== What you need to do ==
Every line that contains "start" must be located and copied from the data.

== Data extracts ==

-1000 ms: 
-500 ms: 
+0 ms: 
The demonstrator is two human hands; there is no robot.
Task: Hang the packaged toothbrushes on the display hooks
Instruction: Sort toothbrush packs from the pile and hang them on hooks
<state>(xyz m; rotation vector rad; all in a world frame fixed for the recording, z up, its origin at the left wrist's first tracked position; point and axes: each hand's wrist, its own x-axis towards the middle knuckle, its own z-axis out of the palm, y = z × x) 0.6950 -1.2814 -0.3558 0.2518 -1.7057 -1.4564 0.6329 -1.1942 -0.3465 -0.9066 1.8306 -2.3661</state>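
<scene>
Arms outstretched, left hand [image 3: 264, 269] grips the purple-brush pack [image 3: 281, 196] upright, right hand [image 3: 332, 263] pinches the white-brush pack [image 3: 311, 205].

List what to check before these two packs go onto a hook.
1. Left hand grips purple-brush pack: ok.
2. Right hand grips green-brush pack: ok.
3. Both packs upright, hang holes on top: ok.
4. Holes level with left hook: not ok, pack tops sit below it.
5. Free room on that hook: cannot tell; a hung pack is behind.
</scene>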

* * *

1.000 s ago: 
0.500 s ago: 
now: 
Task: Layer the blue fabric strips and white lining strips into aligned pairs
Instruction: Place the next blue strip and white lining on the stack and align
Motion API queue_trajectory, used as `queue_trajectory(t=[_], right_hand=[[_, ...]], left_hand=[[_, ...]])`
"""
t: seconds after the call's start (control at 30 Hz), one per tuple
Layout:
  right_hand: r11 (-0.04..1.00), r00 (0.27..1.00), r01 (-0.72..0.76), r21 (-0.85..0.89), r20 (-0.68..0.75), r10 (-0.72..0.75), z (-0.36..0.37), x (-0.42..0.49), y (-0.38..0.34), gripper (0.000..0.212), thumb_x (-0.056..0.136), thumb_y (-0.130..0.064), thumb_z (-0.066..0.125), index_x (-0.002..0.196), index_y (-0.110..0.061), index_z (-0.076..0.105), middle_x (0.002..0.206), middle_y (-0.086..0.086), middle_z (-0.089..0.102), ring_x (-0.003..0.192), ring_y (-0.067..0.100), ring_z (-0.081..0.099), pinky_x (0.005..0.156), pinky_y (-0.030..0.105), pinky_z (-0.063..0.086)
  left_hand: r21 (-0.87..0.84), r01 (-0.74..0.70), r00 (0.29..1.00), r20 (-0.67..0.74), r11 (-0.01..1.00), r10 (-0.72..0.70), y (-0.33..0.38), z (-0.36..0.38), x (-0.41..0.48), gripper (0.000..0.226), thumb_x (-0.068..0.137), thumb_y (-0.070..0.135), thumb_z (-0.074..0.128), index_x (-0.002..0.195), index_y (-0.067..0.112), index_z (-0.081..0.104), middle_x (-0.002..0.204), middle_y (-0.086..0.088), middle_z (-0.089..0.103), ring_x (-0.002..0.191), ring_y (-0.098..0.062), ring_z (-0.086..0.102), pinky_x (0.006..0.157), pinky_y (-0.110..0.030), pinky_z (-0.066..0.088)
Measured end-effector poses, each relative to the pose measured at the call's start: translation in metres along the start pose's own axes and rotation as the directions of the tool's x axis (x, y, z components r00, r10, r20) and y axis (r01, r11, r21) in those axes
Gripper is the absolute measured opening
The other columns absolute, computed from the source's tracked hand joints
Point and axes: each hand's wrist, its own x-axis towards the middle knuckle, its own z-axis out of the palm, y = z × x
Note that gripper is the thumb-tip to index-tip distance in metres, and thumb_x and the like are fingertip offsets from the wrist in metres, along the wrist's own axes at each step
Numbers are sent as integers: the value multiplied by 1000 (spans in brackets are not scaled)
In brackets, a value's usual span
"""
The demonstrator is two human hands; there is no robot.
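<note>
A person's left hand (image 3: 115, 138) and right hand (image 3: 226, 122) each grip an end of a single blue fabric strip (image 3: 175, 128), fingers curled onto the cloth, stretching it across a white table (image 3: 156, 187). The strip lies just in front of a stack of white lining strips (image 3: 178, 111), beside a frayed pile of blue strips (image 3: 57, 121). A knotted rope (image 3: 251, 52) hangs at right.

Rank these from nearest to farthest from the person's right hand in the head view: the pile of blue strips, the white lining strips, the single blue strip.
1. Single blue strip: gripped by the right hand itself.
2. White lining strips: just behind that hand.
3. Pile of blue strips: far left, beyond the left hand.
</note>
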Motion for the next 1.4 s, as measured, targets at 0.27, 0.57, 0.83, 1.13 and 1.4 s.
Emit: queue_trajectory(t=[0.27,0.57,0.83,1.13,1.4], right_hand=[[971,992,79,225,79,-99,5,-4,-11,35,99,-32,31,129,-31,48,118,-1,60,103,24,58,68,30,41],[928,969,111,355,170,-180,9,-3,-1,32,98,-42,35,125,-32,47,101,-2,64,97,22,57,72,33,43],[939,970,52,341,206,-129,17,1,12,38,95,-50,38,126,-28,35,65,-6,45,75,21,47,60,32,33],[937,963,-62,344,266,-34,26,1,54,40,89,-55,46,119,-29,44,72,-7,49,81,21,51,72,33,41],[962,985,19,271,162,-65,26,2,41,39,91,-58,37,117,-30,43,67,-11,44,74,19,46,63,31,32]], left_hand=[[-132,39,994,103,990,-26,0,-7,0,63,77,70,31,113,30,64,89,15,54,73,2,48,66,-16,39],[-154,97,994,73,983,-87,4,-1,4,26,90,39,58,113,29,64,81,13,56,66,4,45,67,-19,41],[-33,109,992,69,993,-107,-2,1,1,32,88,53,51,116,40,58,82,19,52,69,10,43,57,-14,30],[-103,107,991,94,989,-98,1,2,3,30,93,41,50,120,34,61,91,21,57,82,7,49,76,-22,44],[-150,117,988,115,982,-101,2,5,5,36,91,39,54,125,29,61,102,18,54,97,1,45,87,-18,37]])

== Output of the exercise ==
t: seconds after the call's start (control at 30 Hz), one per tuple
Measured end-effector poses, each relative to the pose measured at the call's start: translation in metres along the start pose's own axes and rotation as the directions of the tool's x axis (x, y, z components r00, r10, r20) and y axis (r01, r11, r21) in those axes

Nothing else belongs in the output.